> RECORD EXCERPTS
++++

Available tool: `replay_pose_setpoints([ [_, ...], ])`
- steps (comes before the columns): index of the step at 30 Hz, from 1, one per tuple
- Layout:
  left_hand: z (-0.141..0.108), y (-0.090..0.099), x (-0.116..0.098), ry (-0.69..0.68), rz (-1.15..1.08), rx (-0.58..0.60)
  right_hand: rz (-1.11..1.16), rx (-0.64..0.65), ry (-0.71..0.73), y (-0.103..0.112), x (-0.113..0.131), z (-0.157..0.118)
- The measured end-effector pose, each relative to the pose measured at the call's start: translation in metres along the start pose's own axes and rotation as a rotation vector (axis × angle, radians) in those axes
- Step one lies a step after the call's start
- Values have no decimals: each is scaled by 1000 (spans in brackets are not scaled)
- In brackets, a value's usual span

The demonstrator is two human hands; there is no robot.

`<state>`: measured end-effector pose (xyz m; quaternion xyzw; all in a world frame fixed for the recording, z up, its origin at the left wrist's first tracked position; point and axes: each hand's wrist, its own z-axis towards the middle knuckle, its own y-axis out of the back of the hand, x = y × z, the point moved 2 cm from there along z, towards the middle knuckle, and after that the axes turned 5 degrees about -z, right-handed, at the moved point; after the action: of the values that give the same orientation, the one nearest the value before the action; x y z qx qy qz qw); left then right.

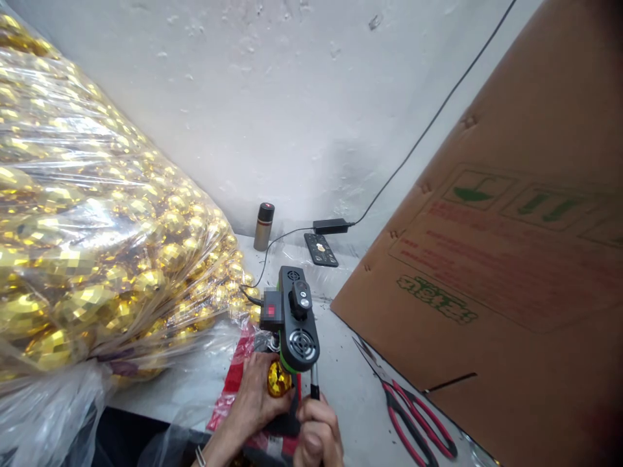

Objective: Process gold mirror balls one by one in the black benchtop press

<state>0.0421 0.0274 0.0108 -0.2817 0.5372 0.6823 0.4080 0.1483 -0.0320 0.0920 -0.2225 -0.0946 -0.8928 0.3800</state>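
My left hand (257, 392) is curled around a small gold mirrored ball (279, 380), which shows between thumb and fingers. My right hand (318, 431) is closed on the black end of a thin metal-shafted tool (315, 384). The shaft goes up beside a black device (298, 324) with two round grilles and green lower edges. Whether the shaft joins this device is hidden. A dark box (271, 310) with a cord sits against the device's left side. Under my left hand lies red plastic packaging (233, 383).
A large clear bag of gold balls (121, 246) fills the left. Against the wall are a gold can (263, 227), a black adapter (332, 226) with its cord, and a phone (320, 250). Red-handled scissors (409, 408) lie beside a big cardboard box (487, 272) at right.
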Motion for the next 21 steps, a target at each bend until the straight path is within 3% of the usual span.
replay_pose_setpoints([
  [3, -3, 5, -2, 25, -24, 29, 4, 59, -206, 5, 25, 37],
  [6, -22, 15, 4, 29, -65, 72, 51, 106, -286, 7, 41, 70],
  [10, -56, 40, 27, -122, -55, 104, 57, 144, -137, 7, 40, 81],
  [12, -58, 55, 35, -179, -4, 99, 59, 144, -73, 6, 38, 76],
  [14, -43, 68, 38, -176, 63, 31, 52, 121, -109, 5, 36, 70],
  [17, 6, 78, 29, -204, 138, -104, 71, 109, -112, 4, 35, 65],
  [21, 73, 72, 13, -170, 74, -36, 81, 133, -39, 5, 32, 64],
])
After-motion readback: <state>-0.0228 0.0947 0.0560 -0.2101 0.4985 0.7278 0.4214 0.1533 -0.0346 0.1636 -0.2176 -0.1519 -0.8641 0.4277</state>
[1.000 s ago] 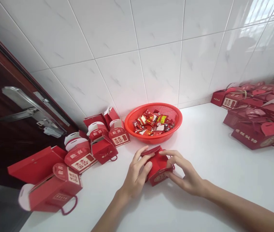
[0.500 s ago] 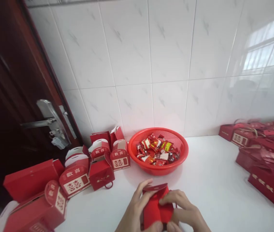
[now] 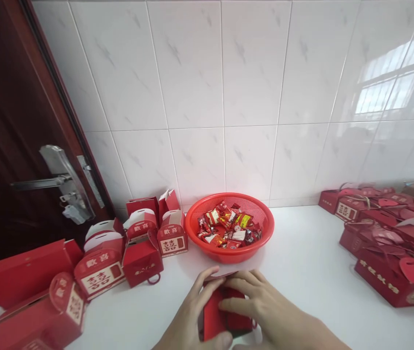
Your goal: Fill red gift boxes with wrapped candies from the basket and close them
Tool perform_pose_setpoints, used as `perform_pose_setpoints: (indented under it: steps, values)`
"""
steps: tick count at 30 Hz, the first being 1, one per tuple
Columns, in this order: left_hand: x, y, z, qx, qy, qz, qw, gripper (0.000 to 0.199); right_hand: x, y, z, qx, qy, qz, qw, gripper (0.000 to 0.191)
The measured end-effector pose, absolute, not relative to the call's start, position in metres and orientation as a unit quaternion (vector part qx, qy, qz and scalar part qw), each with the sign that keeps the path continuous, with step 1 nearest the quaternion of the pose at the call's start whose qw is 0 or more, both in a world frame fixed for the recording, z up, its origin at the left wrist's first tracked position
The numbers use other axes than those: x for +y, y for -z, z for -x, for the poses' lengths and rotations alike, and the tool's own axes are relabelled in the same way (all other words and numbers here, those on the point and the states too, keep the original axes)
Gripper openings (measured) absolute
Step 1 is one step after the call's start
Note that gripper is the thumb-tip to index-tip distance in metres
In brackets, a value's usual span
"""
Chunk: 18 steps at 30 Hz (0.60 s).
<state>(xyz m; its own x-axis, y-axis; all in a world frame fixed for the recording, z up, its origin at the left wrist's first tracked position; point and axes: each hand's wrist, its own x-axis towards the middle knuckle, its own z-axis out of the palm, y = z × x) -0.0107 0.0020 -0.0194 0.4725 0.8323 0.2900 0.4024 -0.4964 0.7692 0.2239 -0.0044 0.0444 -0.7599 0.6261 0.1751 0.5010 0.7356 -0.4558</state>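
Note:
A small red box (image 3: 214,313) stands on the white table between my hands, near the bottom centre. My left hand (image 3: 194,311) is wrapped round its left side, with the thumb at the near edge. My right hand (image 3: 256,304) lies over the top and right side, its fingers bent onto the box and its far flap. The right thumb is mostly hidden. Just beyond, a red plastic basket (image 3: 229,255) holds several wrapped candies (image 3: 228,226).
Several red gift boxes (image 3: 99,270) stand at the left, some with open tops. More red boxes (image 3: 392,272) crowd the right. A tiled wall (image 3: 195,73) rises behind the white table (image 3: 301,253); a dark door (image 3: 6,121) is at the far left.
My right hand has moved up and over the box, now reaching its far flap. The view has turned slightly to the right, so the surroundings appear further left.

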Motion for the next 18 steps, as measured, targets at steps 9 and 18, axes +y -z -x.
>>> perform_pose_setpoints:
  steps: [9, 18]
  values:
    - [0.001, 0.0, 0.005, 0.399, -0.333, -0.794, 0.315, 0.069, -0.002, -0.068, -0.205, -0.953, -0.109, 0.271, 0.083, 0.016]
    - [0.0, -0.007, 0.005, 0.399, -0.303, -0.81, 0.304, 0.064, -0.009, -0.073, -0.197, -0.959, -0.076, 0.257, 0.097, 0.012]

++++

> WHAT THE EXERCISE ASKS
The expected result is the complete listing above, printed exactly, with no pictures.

> SOLUTION TO THIS TASK
Available tool: `replay_pose_setpoints([ [_, ...], ])`
- steps (comes before the columns): index of the step at 30 Hz, from 1, one per tuple
- Layout:
  left_hand: z (-0.141..0.108), y (-0.090..0.099), x (-0.116..0.098), ry (-0.69..0.68), rz (-1.15..1.08), rx (-0.58..0.60)
  right_hand: rz (-1.11..1.16), rx (-0.64..0.65), ry (-0.71..0.73), y (-0.103..0.112), x (-0.113..0.131), z (-0.157..0.118)
- The measured end-effector pose, each relative to the pose measured at the call's start: translation in metres along the start pose's own axes and rotation as a rotation vector (axis × angle, radians) in those axes
- Step one lies a step after the call's start
- Values have no decimals: each is scaled by 1000 (spans in brackets are not scaled)
- In brackets, a value's usual span

The demonstrator is two human hands; there is no robot.

`<state>`: measured end-effector pose (xyz m; quaternion xyzw; all in a world frame fixed for the recording, z up, its origin at the left wrist's first tracked position; point and axes: each hand's wrist, its own z-axis towards the middle knuckle, its own y-axis out of the back of the hand, x = y × z, the point moved 2 cm from there along z, towards the middle knuckle, and after that the axes turned 5 degrees about -z, right-handed, at the moved point; after the action: of the values that give the same orientation, the one nearest the value before the action; x y z qx qy qz qw); left then right.


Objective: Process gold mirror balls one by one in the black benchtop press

<state>0.0421 0.0274 0.0108 -0.2817 0.5372 0.6823 0.4080 0.1483 -0.0320 0.0920 -0.2225 -0.0946 -0.8928 0.3800</state>
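My left hand (257, 392) is curled around a small gold mirrored ball (279, 380), which shows between thumb and fingers. My right hand (318, 431) is closed on the black end of a thin metal-shafted tool (315, 384). The shaft goes up beside a black device (298, 324) with two round grilles and green lower edges. Whether the shaft joins this device is hidden. A dark box (271, 310) with a cord sits against the device's left side. Under my left hand lies red plastic packaging (233, 383).
A large clear bag of gold balls (121, 246) fills the left. Against the wall are a gold can (263, 227), a black adapter (332, 226) with its cord, and a phone (320, 250). Red-handled scissors (409, 408) lie beside a big cardboard box (487, 272) at right.
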Motion for the next 21 steps, a target at each bend until the straight path is within 3% of the usual span.
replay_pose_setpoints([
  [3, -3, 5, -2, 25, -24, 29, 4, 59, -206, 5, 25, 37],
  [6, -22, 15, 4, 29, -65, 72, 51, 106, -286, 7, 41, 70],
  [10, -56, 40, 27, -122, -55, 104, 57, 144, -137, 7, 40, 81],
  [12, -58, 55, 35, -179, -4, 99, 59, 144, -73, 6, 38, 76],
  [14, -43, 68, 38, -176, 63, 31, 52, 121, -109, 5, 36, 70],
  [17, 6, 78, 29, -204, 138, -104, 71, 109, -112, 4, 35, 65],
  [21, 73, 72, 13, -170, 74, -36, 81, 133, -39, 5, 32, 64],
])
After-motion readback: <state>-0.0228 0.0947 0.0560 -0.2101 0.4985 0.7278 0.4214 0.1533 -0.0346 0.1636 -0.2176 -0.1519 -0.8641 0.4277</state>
[1.000 s ago] 
[0.500 s ago] 
[now] 
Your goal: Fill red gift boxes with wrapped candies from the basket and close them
Tool perform_pose_setpoints, used as `perform_pose_setpoints: (indented under it: steps, values)`
"""
steps: tick count at 30 Hz, the first being 1, one per tuple
Columns, in this order: left_hand: x, y, z, qx, qy, qz, qw, gripper (0.000 to 0.199); right_hand: x, y, z, qx, qy, qz, qw, gripper (0.000 to 0.191)
The measured end-effector pose, absolute, not relative to the call's start, position in metres and orientation as a unit quaternion (vector part qx, qy, qz and scalar part qw), each with the sign that keeps the path continuous, with step 1 nearest the quaternion of the pose at the call's start whose qw is 0 or more, both in a world frame fixed for the recording, z up, its origin at the left wrist's first tracked position
The numbers use other axes than those: x for +y, y for -z, z for -x, for the poses' lengths and rotations alike, and the tool's own axes are relabelled in the same way (all other words and numbers here, those on the point and the states too, keep the original axes)
Gripper openings (measured) absolute
Step 1 is one step after the call's start
Note that gripper is the thumb-tip to index-tip distance in metres
In brackets, a value's usual span
"""
Chunk: 18 steps at 30 Hz (0.60 s).
<state>(xyz m; its own x-axis, y-axis; all in a world frame fixed for the recording, z up, its origin at the left wrist's first tracked position; point and axes: each hand's wrist, its own x-axis towards the middle knuckle, its own z-axis out of the palm, y = z × x) -0.0107 0.0020 -0.0194 0.4725 0.8323 0.2900 0.4024 -0.4964 0.7692 0.2239 -0.0044 0.0444 -0.7599 0.6261 0.1751 0.5010 0.7356 -0.4558</state>
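Note:
A small red box (image 3: 214,313) stands on the white table between my hands, near the bottom centre. My left hand (image 3: 194,311) is wrapped round its left side, with the thumb at the near edge. My right hand (image 3: 256,304) lies over the top and right side, its fingers bent onto the box and its far flap. The right thumb is mostly hidden. Just beyond, a red plastic basket (image 3: 229,255) holds several wrapped candies (image 3: 228,226).
Several red gift boxes (image 3: 99,270) stand at the left, some with open tops. More red boxes (image 3: 392,272) crowd the right. A tiled wall (image 3: 195,73) rises behind the white table (image 3: 301,253); a dark door (image 3: 6,121) is at the far left.
My right hand has moved up and over the box, now reaching its far flap. The view has turned slightly to the right, so the surroundings appear further left.
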
Motion for the next 18 steps, as measured, targets at steps 9 and 18, axes +y -z -x.
>>> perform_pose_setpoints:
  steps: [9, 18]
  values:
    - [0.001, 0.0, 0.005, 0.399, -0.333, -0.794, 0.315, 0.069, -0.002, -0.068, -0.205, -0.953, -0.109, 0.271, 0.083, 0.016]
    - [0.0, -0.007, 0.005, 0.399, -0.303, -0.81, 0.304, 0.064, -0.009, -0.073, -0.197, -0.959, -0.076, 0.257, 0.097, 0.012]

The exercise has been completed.